Photo Provided

Master Gardener Carol Miller poses inside the greenhouse at VA Illiana Health Care System. The Master Gardeners are preparing three classes open to the public to help beat the winter blues.

DANVILLE — Winter can be a depressing time for those with a green thumb.

That's partly why the Master Gardeners are about to host a series of three classes that will be free and open to the public.

"Nobody wants to sit inside during the summer and talk about gardening," said Jenney Hanrahan, Horticulture Program Coordinator at the University of Illinois Extension. "They want to be outside and doing it."

For those interested in growing their own food, the gardening group will first offer "Growing Fruit - Apples to Paw Paws" at 6 p.m. Tuesday, Feb.18.

Hosted at the Danville Public Library, this class will feature a panel of Master Gardeners who will present information and answer questions on the different varieties of fruit that can be grown in Vermilion County, which is predominantly in growing zone 5b.
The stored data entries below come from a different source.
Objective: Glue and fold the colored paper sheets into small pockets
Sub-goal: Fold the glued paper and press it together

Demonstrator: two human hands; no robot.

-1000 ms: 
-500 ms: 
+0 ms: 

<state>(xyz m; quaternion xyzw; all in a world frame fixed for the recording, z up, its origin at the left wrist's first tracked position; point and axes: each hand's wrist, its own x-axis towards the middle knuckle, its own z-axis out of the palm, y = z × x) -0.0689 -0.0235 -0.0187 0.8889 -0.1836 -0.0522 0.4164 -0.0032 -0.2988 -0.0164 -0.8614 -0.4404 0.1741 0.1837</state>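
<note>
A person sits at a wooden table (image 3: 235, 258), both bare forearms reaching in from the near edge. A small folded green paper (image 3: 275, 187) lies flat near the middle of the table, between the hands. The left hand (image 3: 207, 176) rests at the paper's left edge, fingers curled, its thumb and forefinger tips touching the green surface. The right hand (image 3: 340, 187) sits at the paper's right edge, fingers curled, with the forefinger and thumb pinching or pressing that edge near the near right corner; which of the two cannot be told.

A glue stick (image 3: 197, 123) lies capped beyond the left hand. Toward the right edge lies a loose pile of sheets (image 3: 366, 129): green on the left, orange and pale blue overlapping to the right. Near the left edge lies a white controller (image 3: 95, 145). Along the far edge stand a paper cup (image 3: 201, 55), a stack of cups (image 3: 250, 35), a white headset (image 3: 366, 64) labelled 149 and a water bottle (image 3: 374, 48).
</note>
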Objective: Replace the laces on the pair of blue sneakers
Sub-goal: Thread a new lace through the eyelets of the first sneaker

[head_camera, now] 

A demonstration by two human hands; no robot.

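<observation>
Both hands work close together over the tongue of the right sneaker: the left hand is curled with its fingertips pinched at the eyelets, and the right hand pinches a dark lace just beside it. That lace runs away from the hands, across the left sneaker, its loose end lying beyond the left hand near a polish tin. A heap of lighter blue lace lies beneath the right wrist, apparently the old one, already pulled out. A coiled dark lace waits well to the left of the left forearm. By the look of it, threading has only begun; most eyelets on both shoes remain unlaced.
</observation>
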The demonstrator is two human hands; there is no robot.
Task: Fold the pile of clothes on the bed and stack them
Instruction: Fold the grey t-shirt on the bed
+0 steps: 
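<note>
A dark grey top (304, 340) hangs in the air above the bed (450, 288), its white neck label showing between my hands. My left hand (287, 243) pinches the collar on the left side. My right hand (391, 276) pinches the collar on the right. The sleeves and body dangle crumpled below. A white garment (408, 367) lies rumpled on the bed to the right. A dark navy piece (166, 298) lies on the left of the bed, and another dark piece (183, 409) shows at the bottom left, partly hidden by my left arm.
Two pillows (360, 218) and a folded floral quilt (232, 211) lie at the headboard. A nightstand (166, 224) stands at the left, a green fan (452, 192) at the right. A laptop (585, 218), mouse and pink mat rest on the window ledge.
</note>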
The panel will discuss popular choices like apples, pears, plums and peaches, as well as smaller fruits like blueberries, raspberries and grapes.

Exotic crops like gooseberries, currants, ground cherries and paw paws will also be discussed.

One of the first signs of the coming spring is when seed-starting kits hit store shelves, so the Master Gardeners plan to host a class at 6 p.m. Tuesday, March 17 on this very subject.

This class will be conducted at International Greenhouse Supply, 70 Eastgate Rd.

"They put it up on the website (Wednesday), and a half-hour later, somebody signed up," Hanrahan said of the popularity of the class. "If you're going to start seeds, you're going to want to start them in February and March, depending on the variety. We'll have a chart telling you when is a good time to start those seeds, and (the speakers) will talk about things like heating mats and keeping the soil warm."

Master Gardeners Jerry Trosper, Audrey Rowe and Sharon Beninato will discuss their experiences with starting plants from seed and also point out the importance of lighting, potting mix, moisture and disease prevention.

A third class, set for 6 p.m. and also at the library, will be the popular "What's New in Garden Centers?"

Every year, new color combinations and new varieties of plants hit store shelves, and the Master Gardeners are ready to discuss what to look forward to.

"Everybody's itching to get out to the garden centers and start buying annuals and perennials," she said. "People will literally come in and will be scribbling on paper the whole time the person's talking about what varieties to look for."

For instance, a new variety might be more resistant to powdery mildew, and if that's been a problem, a gardener might want to pick some of those up.

And for those looking to become Master Gardeners themselves, there are still spots open to take that class as well, Hanrahan said.

Classes begin in a few weeks, meeting on Tuesdays from 9 a.m. to 4 p.m.